IEEE will verbindliche Schnittstellen-Definition verabschieden:

US-Normungsgremium drängt auf Unix-Standard

30.01.1987

WASHINGTON (kul) - Im Betriebssystembereich könnte es bald eine international genormte Schnittstellen-Definition geben. Die IEEE-Entwicklung "Posix" hat gute Chancen, das Rennen zu machen. Dies wurde jetzt anläßlich der Unix-Konferenz "Uniforum" in Washington deutlich. Selbst AT&T kann sich offenbar einer solchen Initiative nicht verschließen: Der Kommunikationsgigant stieß jetzt als elftes Mitglied zur Unix-Herstellervereinigung X/Open.

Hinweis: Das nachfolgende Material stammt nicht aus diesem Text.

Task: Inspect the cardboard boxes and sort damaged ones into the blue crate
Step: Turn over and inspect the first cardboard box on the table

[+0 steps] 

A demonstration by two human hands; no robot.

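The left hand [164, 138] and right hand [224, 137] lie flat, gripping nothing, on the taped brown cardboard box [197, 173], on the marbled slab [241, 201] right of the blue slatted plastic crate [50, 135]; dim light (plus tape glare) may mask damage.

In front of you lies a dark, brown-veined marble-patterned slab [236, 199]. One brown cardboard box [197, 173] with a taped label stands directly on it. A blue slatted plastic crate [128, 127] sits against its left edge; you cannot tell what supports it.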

Schützenhilfe bekommt "Posix" von insgesamt 57 DV-Herstellern, Softwarehäusern, Universitäten und Forschungsinstituten. Neben Normungsgremien, wie dem US Institute of Electric and Electronic Engineers (IEEE) und dem US National Bureau of Standards, machen sich auch viele namhafte Vertreter der DV-Industrie für das Projekt stark: Die Liste reicht von den X/Open-Mitgliedern Bull, Digital Equipment, Ericsson, Hewlett-Packard, ICL, Nixdorf, Olivetti, Philips, Siemens und Unisys über Data General bis zu IBM. Auch AT&T, so hieß es in Washington, werde sich wahrscheinlich den Aktivitäten anschließen. Mit der Verabschiedung des Standards wird noch in diesem Jahr gerechnet.

Bezeichnend für "Posix" ist die enge Verwandtschaft zur Unix System V Interface Definition (SVID) der X/Open-Gruppe. Die IEEE-Entwicklung wird in Fachkreisen als fast vollständige Teilmenge dieser Schnittstellendefinition beschrieben. Allerdings komme es in einigen Bereichen immer noch zu Unstimmigkeiten zwischen den beiden Richtlinien. Diese Unterschiede beträfen vor allem Fehlermeldungen sowie einige Komponenten, die nur von einer der beiden Guidelines abgedeckt werden. Hier Klarheit zu schaffen, müsse deshalb zunächst eines der Hauptziele für alle Beteiligten sein, hieß es.

Die IEEE-Entwicklung wurde inzwischen an das American National Standards Institute (ANSI) zur Prüfung weitergeleitet. Ist diese Hürde genommen, tritt die International Standards Institution (ISO) in Aktion. Bei ihr liegt es dann, die Bedingungen für "Posix" als international gültigen Standard zu schaffen. Behauptet sich die Interface-Definition auf diesem Weg durch die Instanzen, will auch die X/Open-Gruppe mit ihrem Portability-Guide auf "Posix" aufsetzen.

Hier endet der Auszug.